Deutéronome
IntroductionDeutéronome 22
Analyse du texte source · restitution Philologique
Hashév tashivem est une construction emphatique : « ramener, tu les ramèneras ». Hit‘allem signifie se dérober ou faire comme si l’on n’avait pas vu.
Darash peut signifier rechercher ou réclamer. Le gardien devient responsable du bien jusqu’à identification du propriétaire.
’Avedah désigne la chose perdue. La règle généralise le devoir de restitution active.
Haqem taqim est emphatique : « relever, tu relèveras », avec le propriétaire.
Keli-gever est plus large que « vêtement » : objet, équipement, parure ou article associé à l’homme. Simlat ’ishah désigne explicitement un vêtement féminin.
La loi distingue la prise de la progéniture de la préservation de la mère reproductrice.
Shalleaḥ teshalleḥ, « renvoyer, tu renverras », renforce l’obligation.
Ma‘aqeh est un parapet ou garde-corps. Damim désigne ici une culpabilité de sang créée par une négligence évitable.
Kil’ayim désigne le mélange d’espèces. Tiqdash, « devenir saint/consacré », implique ici perte d’usage ordinaire de la récolte.
L’interdit porte sur l’attelage conjoint de deux espèces pour le labour.
Sha‘atnez est un terme technique d’étymologie incertaine ; le texte l’explicite comme laine et lin ensemble.
Gedilim désigne des cordons ou franges torsadées ; kanfot, littéralement « ailes », désigne les coins du vêtement.
Laqah ’ishah est l’expression matrimoniale ; « aller vers elle » est un euphémisme sexuel.
Betulim désigne ici des signes socialement reconnus de virginité invoqués comme preuve ; le mot ne doit pas être réduit à une donnée anatomique moderne.
Le texte parle des betulei de la jeune femme, matérialisés au v. 17 par un tissu présenté dans la procédure judiciaire.
La plainte est portée par le père dans la structure familiale et judiciaire décrite par le texte.
Le vêtement fonctionne comme pièce probatoire dans cette procédure ; la traduction n’en déduit pas davantage que le texte.
Yisseru, racine ysr, indique une correction disciplinaire ou sanction sans précision supplémentaire.
Le texte combine sanction pécuniaire et interdiction de divorce pour l’accusateur reconnu mensonger.
La condition judiciaire inverse le verdict précédent ; le terme betulim reste celui du texte.
Zanah a une gamme large, de prostitution à inconduite sexuelle. Nebalah désigne une infamie ou conduite honteuse grave dans le cadre social ancien.
Be‘ulat-ba‘al désigne idiomatiquement une femme mariée, littéralement une femme « possédée par un mari » dans la structure juridique antique.
Me’orashah indique des fiançailles juridiquement contraignantes dans ce système social.

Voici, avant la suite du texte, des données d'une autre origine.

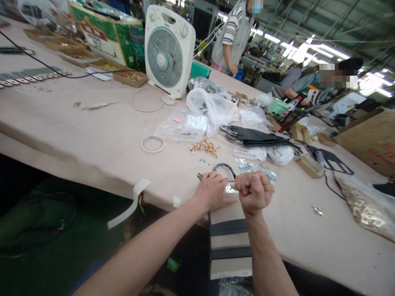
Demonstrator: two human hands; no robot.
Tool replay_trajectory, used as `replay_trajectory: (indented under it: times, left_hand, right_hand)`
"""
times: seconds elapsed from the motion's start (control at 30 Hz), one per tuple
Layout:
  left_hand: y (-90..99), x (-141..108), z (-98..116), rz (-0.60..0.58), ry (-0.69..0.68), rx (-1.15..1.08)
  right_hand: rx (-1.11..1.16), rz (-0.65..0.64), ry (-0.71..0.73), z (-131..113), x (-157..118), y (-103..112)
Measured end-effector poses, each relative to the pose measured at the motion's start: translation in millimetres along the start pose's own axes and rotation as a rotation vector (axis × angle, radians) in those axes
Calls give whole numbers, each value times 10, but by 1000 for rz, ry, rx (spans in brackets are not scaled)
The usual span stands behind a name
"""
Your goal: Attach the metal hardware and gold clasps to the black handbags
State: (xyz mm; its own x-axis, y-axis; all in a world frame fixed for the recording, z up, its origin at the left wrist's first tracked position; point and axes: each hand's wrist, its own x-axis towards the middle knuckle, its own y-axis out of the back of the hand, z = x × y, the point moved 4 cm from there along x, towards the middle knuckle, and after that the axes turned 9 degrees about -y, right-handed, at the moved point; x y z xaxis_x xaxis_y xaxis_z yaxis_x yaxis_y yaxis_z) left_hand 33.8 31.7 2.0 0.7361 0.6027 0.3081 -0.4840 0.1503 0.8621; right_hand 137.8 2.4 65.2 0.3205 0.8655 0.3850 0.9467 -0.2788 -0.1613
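Pointed tool [99, 105]: lying on the tabletop [117, 144], before the fan [165, 51].
Tape strip [128, 209]: stuck at the table edge, its end hanging.
Tape roll [153, 144]: flat on the cloth.
Gold-coloured fasteners [206, 147]: loose heap, beyond the hands.
Left hand [212, 191]: palm down, thumb spread, fingers over the upper end of the banded piece; gripping nothing that can be seen.
Banded piece [228, 242]: dark and beige; upper end on the table under the left hand, lower end past the edge, toward the body. Dark loop [225, 165] just beyond.
Pale tool [232, 185]: short length showing; tip not made out.
Right hand [255, 191]: clenched round the pale tool.
Silver-coloured bits [253, 166]: scattered behind the right hand.
Step, as judged: tool work at the piece's upper end, left hand steadying. Next move calls for a firm left palm, fingers clear of the tip, and controlled right-hand force.
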Motion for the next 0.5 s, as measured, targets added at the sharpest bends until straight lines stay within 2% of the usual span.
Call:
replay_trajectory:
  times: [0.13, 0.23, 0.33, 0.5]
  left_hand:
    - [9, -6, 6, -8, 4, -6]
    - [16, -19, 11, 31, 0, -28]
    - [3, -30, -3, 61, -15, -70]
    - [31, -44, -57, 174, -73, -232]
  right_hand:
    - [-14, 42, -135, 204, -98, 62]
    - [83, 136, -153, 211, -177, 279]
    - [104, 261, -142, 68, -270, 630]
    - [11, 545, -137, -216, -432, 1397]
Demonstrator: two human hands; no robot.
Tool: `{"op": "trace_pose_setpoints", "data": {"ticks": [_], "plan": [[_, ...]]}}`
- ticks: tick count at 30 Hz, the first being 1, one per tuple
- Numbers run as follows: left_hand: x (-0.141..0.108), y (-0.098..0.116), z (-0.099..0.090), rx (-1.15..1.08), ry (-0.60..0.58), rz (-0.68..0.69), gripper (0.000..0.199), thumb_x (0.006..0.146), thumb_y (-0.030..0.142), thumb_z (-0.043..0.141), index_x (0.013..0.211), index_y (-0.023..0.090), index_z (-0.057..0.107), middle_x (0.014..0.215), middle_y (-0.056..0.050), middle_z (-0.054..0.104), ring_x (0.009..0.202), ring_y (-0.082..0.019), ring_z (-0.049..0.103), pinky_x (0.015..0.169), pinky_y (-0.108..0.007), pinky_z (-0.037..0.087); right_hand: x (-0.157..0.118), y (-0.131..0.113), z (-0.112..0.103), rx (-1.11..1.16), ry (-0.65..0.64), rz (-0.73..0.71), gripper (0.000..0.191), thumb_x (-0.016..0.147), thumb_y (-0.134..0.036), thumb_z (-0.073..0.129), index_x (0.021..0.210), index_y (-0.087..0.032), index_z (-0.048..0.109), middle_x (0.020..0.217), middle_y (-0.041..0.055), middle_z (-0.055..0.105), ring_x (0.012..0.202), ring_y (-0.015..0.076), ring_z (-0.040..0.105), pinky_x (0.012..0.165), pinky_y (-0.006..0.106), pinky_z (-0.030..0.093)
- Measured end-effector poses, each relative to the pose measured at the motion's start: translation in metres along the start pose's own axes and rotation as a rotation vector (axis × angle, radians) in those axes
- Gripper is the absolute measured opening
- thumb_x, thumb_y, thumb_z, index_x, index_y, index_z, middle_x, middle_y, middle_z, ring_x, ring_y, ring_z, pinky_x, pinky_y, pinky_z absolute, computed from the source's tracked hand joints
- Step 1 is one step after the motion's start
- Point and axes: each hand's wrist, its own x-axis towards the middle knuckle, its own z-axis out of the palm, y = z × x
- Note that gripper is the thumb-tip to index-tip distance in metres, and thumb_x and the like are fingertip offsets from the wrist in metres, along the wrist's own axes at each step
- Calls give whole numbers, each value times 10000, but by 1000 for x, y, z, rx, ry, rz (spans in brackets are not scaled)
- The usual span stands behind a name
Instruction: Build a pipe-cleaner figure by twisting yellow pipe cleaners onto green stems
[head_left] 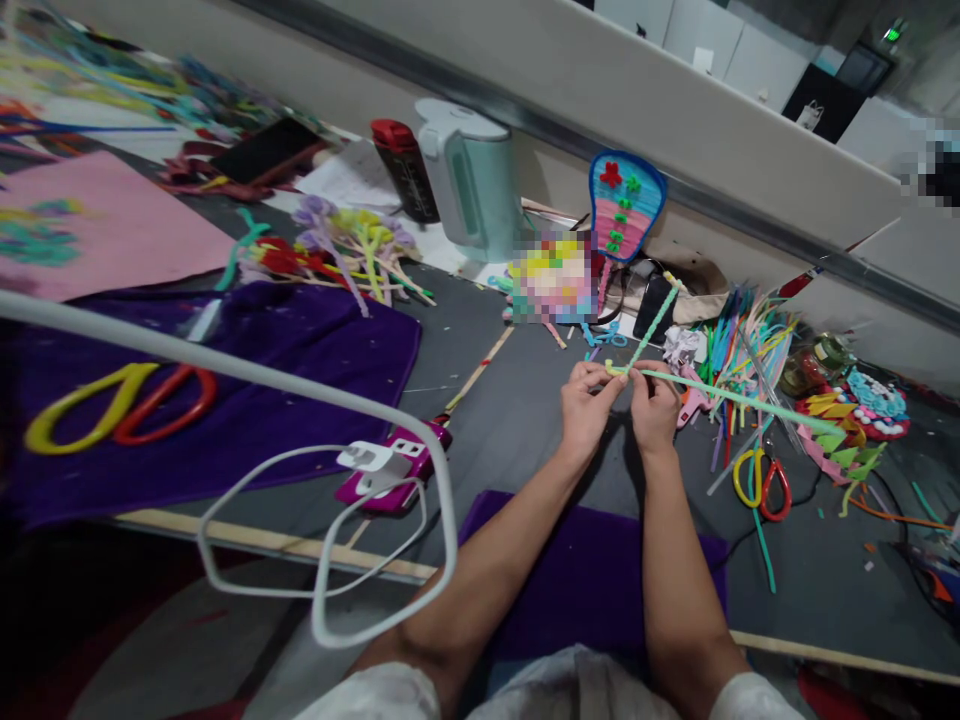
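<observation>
My left hand (589, 402) pinches a pale green fuzzy stem near its short yellowish end. Close beside it, fingertips nearly touching, my right hand (654, 400) grips the same green piece. One light green stem (750, 402) stretches from my right hand far to the right. A twisted green length (654, 325) rises from between the hands to a yellowish tip. Both hands are above the dark grey table (510, 425), and the exact spot where the stems cross is partly hidden by my fingers.
Scissors (761, 485) and bundled coloured stems (739, 345) lie right. Behind stand a kettle (480, 185), a dark bottle (405, 170) and a fuzzy fan-shaped piece (626, 205). Purple cloth (300, 350), larger scissors (124, 405), a magenta power strip (394, 470) and a white cable (262, 365) are left.
</observation>
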Motion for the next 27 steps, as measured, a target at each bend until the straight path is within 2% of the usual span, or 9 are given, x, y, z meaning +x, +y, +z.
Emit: {"op": "trace_pose_setpoints", "data": {"ticks": [4,6,9,13,21,27], "plan": [[3,-5,-3,88,-7,86,75,667,281,767,639,221,732,1008,-58,625,999,-200,564,860,-299,441,2,3,-4,-28,-42,-15,249,915,-383,484,852,-210,651,870,42,700,812,162,642,795,281,482],[4,-7,-3,68,-62,73,72,685,277,754,644,222,734,985,-57,657,1006,-201,573,923,-318,413,3,5,-5,-22,-59,-12,252,916,-383,481,851,-211,653,866,42,703,816,167,645,788,283,482],[4,-7,-1,-37,-123,-22,113,688,292,744,620,205,717,788,-34,650,814,-168,583,837,-301,430,4,7,-7,-5,-62,4,252,908,-385,495,850,-203,660,857,46,703,811,169,643,774,283,483],[2,-3,2,-101,-95,-95,184,650,288,756,534,182,662,671,-4,581,673,-127,513,688,-256,403,4,8,-7,3,-25,49,241,884,-388,542,884,-186,674,865,59,711,749,162,637,736,285,485],[1,-4,4,-133,-57,-142,195,631,296,754,519,177,648,648,5,561,659,-114,486,670,-242,384,3,5,-3,16,21,18,229,871,-384,563,832,-191,681,845,61,706,792,175,638,777,303,487],[2,-6,4,-114,-24,-174,199,602,332,773,533,180,665,647,-2,566,653,-120,483,653,-244,393,1,9,1,78,51,95,249,866,-416,560,882,-193,670,835,46,704,745,160,640,736,290,503]]}}
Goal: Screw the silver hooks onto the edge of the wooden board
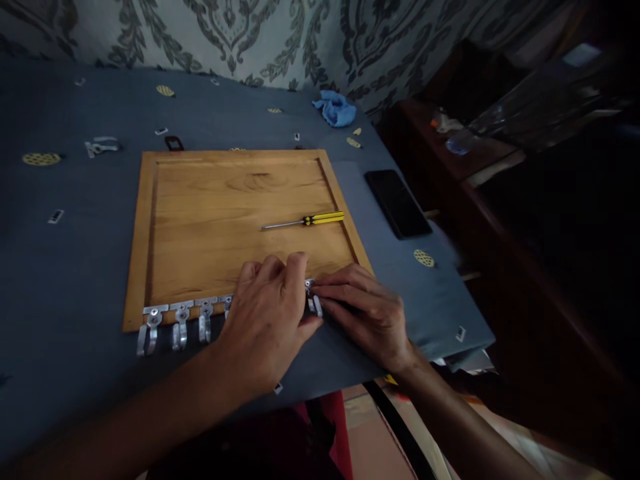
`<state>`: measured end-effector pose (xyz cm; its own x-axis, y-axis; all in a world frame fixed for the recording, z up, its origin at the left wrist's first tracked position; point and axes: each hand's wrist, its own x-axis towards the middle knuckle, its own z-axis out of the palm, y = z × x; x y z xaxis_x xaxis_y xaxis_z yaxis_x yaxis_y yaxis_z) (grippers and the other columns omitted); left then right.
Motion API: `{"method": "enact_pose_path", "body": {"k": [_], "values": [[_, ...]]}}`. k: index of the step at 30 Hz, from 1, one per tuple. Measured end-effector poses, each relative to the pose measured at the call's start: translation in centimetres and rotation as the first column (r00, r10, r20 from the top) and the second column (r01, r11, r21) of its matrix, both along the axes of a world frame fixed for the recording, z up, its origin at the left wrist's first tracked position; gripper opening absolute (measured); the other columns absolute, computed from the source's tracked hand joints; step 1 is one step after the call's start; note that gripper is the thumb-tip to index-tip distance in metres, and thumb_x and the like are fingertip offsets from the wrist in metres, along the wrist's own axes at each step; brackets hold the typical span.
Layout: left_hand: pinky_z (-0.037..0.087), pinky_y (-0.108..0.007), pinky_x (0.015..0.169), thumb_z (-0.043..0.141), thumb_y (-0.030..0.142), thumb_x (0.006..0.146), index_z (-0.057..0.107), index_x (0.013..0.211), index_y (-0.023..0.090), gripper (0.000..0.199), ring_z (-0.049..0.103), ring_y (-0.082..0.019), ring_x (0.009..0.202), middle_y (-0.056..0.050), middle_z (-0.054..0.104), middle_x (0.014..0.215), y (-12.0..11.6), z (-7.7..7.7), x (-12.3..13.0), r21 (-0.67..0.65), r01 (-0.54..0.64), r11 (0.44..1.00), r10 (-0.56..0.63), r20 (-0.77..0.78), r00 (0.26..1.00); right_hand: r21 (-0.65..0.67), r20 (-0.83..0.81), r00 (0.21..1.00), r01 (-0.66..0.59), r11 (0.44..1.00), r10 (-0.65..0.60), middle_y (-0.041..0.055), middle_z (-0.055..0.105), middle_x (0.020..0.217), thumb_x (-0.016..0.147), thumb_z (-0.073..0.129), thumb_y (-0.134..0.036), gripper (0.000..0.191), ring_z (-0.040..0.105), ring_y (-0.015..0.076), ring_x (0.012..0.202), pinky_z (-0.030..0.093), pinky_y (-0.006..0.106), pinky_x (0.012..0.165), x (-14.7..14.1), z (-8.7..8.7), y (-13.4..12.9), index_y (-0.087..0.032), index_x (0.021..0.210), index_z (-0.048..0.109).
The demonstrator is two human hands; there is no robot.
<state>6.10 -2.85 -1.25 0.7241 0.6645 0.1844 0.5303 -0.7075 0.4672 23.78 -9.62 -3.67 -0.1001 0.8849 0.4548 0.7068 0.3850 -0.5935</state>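
Note:
A framed wooden panel [240,200] lies on the blue cloth, with a row of metal hooks [205,313] along its near edge. My left hand [270,320] rests bent over that edge, covering part of the row. Its thumb and index finger lie around the rightmost visible hook [315,305]. From the other side my right hand [367,310] reaches in, fingertips pinched at this hook's plate; whatever is between them is too small to make out. Above both hands, a screwdriver [310,221] with a yellow and black handle lies on the panel, its tip pointing left.
A black phone [399,203] lies right of the panel. A crumpled blue cloth [336,109] sits near the patterned curtain [280,40]. Loose metal hooks [103,147] and a small dark metal piece [174,143] lie beyond the panel. The table edge drops off at the right.

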Motion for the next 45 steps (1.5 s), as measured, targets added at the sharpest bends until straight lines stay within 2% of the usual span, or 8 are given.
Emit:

Le droit ancien utilise l’absence de cri en ville comme élément de présomption. ‘Innah signifie humilier/affliger et ne doit pas être adouci.
Ḥeḥeziq bah, « se rendre fort sur elle », marque explicitement la contrainte ; le verdict exonère la jeune femme.
La comparaison avec l’homicide qualifie explicitement la jeune femme comme victime non coupable.
Le texte présume le cri et l’absence de moshia‘, « sauveteur/délivreur ».
Taphas signifie « saisir, prendre ». Contrairement au v. 25, ḥazaq, marqueur explicite de contrainte violente, n’est pas employé ; la traduction conserve cette différence lexicale sans trancher au-delà du texte.
‘Innah, « humilier/affliger », est le motif explicite de l’obligation matrimoniale et de l’interdiction de divorce dans cette législation ancienne.